VNS Choice administers a Managed Long-Term Care Plan for Medicaid beneficiaries pursuant to a contract with the New York State Department of Health (“MLTC Contract”). VNS Choice receives payments for each member enrolled in the Plan (called “capitation payments”) in exchange for arranging and providing certain community-based long-term care services, such as care management, skilled nursing services, physical therapy, speech therapy, occupational therapy, and preventive services. During the relevant period, VNS Choice received a monthly capitation payment of $3,800 to $4,200 for each Choice MLTC member.
The MLTC Contract sets forth various circumstances under which members must be disenrolled. For example, VNS Choice is required to disenroll Choice MLTCP members when it knows that a member no longer resides in the service area, a member has been absent from the service area for a specified number of consecutive days, a member is hospitalized for 45 consecutive days or longer, a member is no longer eligible to receive Medicaid benefits, or a member is deemed to be no longer eligible for managed long-term care. VNS Choice also must initiate disenrollment upon a member’s voluntary request.
As alleged in the United States’ Complaint filed in Manhattan federal court, VNS Choice failed to timely disenroll 365 Choice MLTCP members as required by the MLTC Contract and regulatory requirements during the period January 1, 2011, through March 31, 2015. In many instances, VNS Choice continued to collect capitation payments for several months after the date the member should have been disenrolled, during which time VNS Choice provided no health care services to the member. Approximately half of the 365 members moved out of VNS Choice’s service area or left the service area for extended periods of time. Other members notified VNS Choice of their desire to disenroll from the Choice MLTCP or repeatedly refused services but were not timely disenrolled. VNS Choice also failed to promptly disenroll members after determining that they no longer met managed long-term care eligibility criteria. Although VNS Choice eventually disenrolled the 365 members, it kept the Medicaid payments it had improperly received for these members while delaying their disenrollment.
As part of the settlement, VNS admits, acknowledges, and accepts responsibility for the following conduct:
VNS Choice failed to identify and disenroll 365 Choice MLTCP members in a timely manner and, as a result, received monthly capitation payments to which it was not entitled.
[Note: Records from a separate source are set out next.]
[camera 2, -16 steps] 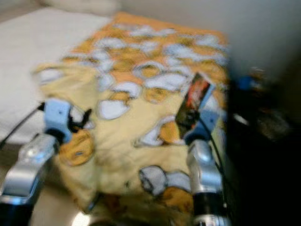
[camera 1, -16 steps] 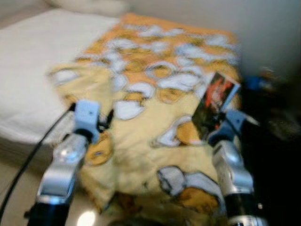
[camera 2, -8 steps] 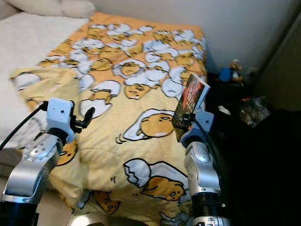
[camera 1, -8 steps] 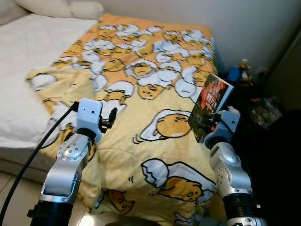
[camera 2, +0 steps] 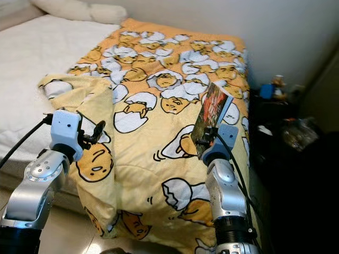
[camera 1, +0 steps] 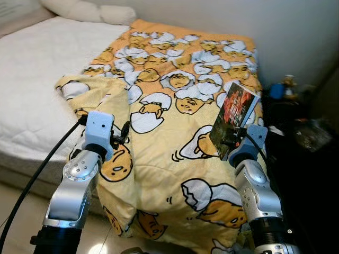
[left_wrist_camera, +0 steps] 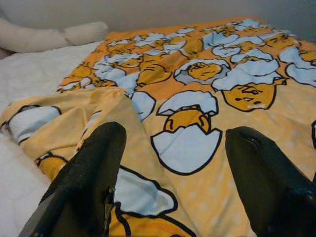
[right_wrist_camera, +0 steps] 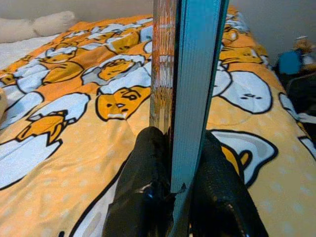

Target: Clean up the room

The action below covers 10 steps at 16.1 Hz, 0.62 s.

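My right gripper [camera 1: 231, 144] is shut on a book [camera 1: 233, 118] with a dark red cover, held upright above the right side of the bed. In the right wrist view the book's [right_wrist_camera: 190, 74] blue-grey spine stands clamped between both black fingers [right_wrist_camera: 148, 182]. My left gripper [camera 1: 125, 132] is open above the blanket's folded-back left edge, nothing between its fingers [left_wrist_camera: 94, 173]. A yellow blanket [camera 1: 180, 111] printed with egg characters covers the bed and hangs over its foot.
White mattress [camera 1: 42, 79] lies bare on the left, pillows [camera 1: 90, 10] at the head. A dark nightstand area [camera 1: 296, 121] with small figures [camera 1: 280, 87] and clutter is right of the bed. Pale floor [camera 1: 16, 211] lies at lower left.
The camera has swung and steadied, so the bed sits differently in view. Both grippers hold the same pose, the book still clamped in the right one.
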Tool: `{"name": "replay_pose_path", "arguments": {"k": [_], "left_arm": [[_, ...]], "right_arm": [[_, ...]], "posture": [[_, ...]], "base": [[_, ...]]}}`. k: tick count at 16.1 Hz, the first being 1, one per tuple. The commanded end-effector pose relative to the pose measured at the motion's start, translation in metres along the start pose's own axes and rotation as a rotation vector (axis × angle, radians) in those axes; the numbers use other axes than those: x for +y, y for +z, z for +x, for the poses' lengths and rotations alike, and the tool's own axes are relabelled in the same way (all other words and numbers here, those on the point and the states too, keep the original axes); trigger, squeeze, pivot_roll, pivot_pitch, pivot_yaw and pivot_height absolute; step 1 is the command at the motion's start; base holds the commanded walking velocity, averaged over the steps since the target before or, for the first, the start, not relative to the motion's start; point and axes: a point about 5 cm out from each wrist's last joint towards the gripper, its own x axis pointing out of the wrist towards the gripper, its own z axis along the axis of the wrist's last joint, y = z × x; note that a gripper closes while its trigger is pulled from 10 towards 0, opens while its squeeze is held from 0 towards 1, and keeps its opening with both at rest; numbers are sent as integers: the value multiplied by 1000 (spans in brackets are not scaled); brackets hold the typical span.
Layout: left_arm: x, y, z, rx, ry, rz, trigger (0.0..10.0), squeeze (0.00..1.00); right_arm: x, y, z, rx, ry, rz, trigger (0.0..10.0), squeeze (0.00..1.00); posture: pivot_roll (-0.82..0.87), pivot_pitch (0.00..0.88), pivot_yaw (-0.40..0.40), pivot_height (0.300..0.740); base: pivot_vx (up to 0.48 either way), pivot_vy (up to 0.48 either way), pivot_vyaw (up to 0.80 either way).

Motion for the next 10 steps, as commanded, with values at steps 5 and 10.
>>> {"name": "replay_pose_path", "arguments": {"k": [5,10], "left_arm": [[-2,1,1,2,-7,5,10000,0],[-2,1,1,4,-9,8,10000,0]], "right_arm": [[-1,9,2,-34,-6,-4,10000,0],[-1,8,1,-29,-11,5,10000,0]], "posture": [[-5,0,-38,740],[-3,0,-39,740]], "base": [[0,340,-656],[0,358,-538]]}}
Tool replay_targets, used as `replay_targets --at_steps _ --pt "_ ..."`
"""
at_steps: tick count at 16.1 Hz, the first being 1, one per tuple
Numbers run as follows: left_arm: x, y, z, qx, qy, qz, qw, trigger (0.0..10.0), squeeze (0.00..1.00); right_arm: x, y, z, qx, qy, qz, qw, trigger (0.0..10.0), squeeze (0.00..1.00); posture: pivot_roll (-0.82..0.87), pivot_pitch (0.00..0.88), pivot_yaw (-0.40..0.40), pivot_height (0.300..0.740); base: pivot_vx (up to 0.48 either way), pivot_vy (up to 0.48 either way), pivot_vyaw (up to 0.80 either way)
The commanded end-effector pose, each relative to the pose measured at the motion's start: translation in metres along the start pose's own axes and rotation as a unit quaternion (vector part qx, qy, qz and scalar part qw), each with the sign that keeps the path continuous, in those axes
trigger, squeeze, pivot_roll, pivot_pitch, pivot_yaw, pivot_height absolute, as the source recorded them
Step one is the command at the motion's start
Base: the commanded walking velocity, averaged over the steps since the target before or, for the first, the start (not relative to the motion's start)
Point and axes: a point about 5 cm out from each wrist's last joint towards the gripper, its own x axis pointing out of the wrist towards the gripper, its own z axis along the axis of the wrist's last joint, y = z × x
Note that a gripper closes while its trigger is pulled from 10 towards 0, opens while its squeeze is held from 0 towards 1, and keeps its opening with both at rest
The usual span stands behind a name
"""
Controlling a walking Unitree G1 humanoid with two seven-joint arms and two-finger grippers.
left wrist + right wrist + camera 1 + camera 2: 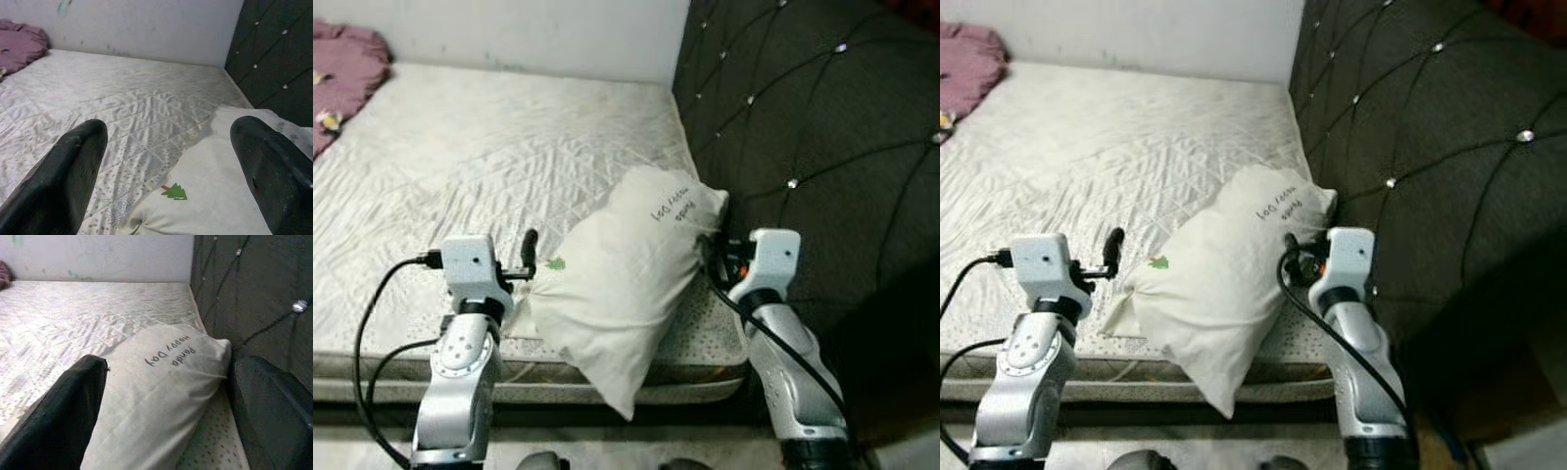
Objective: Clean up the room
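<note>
The pillow [626, 294] is lying at the near corner of the bed [489, 157], beside the headboard [822, 147]. Its lower end is hanging over the near edge of the mattress, so it is not yet being carried fully by the bed. The far end, with the printed words, is resting close to the headboard.

The left gripper [168, 166] is being held at the near-left corner of the pillow, by the small green tree mark [174, 191]. Its fingers are spread wide, and nothing is being pinched between them. The right gripper [166, 396] is being held at the headboard side of the pillow, also with its fingers spread apart, one finger over the pillow and the other close to the headboard. The pillow is being flanked by both grippers, but it is not being gripped.

It is judged that the task is only partly done: the pillow is on the bed, but it is lying askew and overhanging the edge. It probably is still needing to be pushed or lifted further in and set straight against the headboard. A pink blanket [342, 69] is being left crumpled at the far-left corner.

Much open room is being offered toward the middle and far side of the bed. On the right side, room is being limited by the headboard.
</note>
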Motion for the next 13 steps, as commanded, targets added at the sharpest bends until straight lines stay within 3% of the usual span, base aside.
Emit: replay_targets --at_steps 1,8,13 --pt "0.0011 -0.0066 -0.0006 -0.004 0.000 -0.010 1.000 10.0 0.00 -0.0020 -0.0086 -0.0018 -0.002 0.006 -0.014 1.000 10.0 0.00 -0.01 0.020 -0.068 0.740 0.000 0.000 0.00" --pt "-0.0023 -0.0112 0.0032 -0.024 -0.015 -0.045 0.999 10.0 0.00 -0.0021 -0.0086 -0.0017 -0.007 0.005 -0.015 1.000 10.0 0.00 -0.01 0.019 -0.069 0.740 0.000 0.000 0.00" --pt "0.0006 -0.0107 0.0060 -0.030 -0.021 -0.050 0.998 10.0 0.00 0.0002 -0.0087 0.0008 -0.008 0.000 -0.019 1.000 10.0 0.00 -0.01 0.028 -0.072 0.740 0.316 0.000 0.00"
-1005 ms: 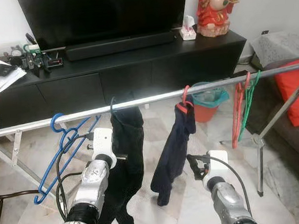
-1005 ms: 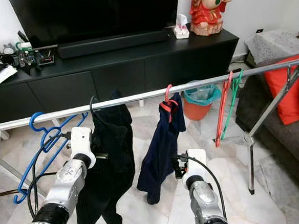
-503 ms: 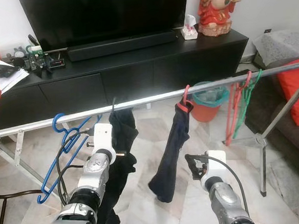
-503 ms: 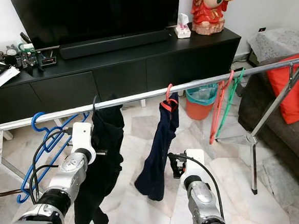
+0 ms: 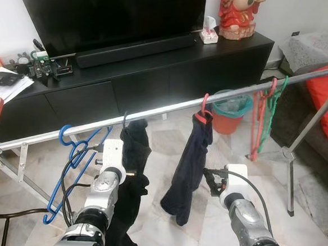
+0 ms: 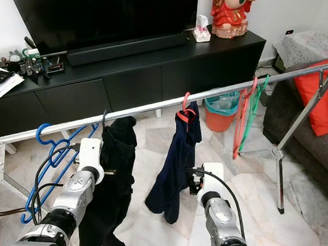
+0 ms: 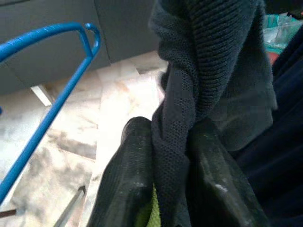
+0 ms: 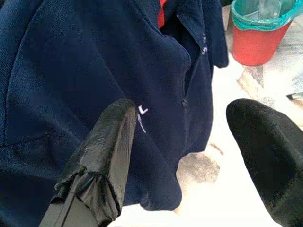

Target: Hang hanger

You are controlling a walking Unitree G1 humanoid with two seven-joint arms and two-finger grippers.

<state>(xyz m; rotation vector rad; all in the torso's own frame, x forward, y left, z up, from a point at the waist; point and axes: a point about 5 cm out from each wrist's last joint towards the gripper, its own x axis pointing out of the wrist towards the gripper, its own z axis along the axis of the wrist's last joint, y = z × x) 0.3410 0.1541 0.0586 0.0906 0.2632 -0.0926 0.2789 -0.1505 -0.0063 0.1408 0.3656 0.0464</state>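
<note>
Fingers of the left gripper pinch the black garment. Its hanger hook sits straight above on the rail. Right gripper gapes empty.

Both arms raised forward

The left pincer is pinched closed with its fingers upward; the right pincer is lower, fingers spread apart.
</note>
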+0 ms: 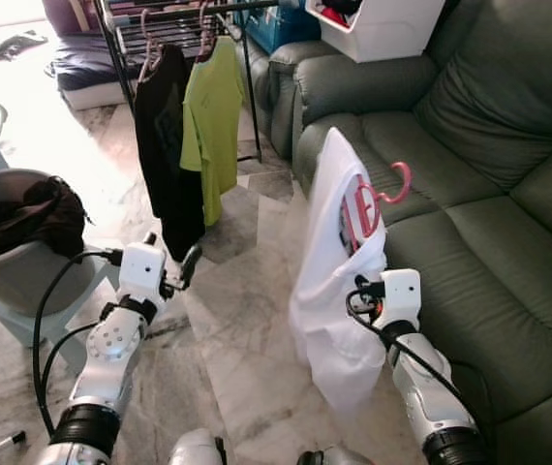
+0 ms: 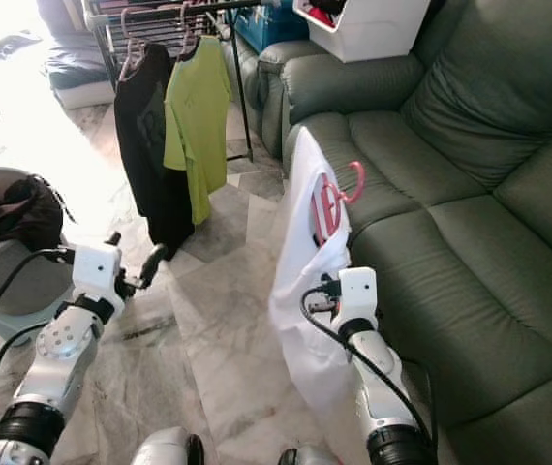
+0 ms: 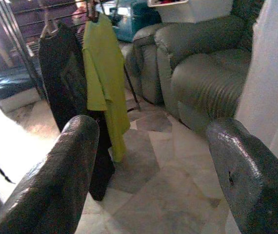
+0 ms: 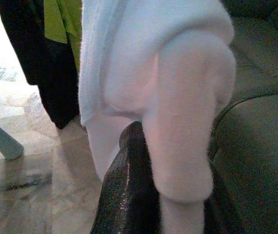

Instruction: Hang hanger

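Marble floor runs between a grey tub of dark clothes (image 1: pixel 24 218) at far left and the green sofa (image 1: pixel 470 194) on the right. My left gripper (image 1: pixel 174 266) hovers low beside the tub, fingers (image 3: pixel 56 180) spread wide with nothing between them. Ahead of it stands the clothes rack (image 1: pixel 174 19), with a black shirt (image 1: pixel 165 145) and a lime shirt (image 1: pixel 213 121) already hanging on 2 hangers. Further right, my right gripper (image 1: pixel 363 281) is pinched on the white shirt (image 1: pixel 339 291), which drapes from a pink hanger (image 1: pixel 373 199) held up in front of the sofa, well apart from the rack. I judge the cloth soft, light and slippery on the hanger, so a grip through fabric could slide; the stiff hook is the surer hold. Both hung shirts crowd the rail's near end, and a white bin (image 1: pixel 383 24) sits beyond it.
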Controlling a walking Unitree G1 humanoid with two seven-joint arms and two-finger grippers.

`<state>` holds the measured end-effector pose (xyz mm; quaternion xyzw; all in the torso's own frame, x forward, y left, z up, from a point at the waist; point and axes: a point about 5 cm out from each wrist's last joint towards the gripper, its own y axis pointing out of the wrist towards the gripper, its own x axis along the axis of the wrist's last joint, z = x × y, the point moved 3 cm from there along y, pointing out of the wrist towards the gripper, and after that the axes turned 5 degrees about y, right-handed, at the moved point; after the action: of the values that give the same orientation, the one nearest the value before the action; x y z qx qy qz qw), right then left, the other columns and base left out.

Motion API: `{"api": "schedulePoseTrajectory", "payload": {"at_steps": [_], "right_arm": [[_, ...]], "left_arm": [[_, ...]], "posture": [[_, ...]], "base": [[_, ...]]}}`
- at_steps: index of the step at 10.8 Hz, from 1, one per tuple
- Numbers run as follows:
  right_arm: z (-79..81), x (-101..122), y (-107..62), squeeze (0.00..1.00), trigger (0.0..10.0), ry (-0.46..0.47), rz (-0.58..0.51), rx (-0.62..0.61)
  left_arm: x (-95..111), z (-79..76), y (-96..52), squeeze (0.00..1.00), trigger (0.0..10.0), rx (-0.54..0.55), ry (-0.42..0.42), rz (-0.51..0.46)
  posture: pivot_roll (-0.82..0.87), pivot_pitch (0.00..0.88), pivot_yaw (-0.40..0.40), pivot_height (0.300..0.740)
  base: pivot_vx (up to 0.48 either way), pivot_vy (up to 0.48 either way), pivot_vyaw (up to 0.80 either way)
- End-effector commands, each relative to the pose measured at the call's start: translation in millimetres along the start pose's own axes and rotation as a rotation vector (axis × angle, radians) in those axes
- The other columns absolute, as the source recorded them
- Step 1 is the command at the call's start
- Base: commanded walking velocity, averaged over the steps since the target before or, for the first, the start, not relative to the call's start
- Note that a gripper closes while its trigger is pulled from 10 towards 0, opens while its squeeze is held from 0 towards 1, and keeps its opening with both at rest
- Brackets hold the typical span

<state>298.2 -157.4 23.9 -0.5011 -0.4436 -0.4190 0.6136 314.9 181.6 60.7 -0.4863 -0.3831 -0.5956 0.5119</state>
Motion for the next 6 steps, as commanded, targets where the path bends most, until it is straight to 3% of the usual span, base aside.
{"api": "schedulePoseTrajectory", "payload": {"at_steps": [1, 2, 6], "right_arm": [[-5.9, 20.3, 3.2, 0.0, 8.9, -0.018, -0.059, -0.013], [-9.1, 19.7, 3.5, 0.0, 10.0, 0.007, -0.053, -0.026], [-2.0, 20.1, 8.4, 0.0, 10.0, 0.018, -0.022, 0.013]], "left_arm": [[2.0, 4.1, -0.6, 0.0, 10.0, 0.023, 0.001, 0.005], [2.9, 7.0, -0.5, 0.0, 10.0, 0.053, -0.001, 0.004], [12.2, 8.5, 5.0, 0.0, 10.0, 0.071, 0.001, -0.014]], "posture": [[-0.04, 0.0, -0.016, 0.74], [-0.04, 0.0, -0.017, 0.74], [-0.04, 0.0, -0.019, 0.74]], "base": [[0.326, 0.0, 0.0], [0.356, 0.0, 0.0], [0.425, 0.0, 0.0]]}}
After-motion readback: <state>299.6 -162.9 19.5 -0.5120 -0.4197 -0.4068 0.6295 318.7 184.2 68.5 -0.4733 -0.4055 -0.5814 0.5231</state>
With respect to a number of these 365 Choice MLCTP Members, VNS Choice was aware at the time it ultimately disenrolled the members that the members should have been disenrolled earlier, but failed to repay Medicaid for the monthly capitation payments that VNS Choice had improperly received for those members.
In connection with the filing of the lawsuit and settlement, the Government joined a private whistleblower lawsuit that had been filed under seal pursuant to the False Claims Act. The Government previously partially intervened in this whistleblower lawsuit and entered into a settlement with VNS to resolve allegations relating to the use of social adult day care centers to enroll ineligible members in the Choice MLTCP.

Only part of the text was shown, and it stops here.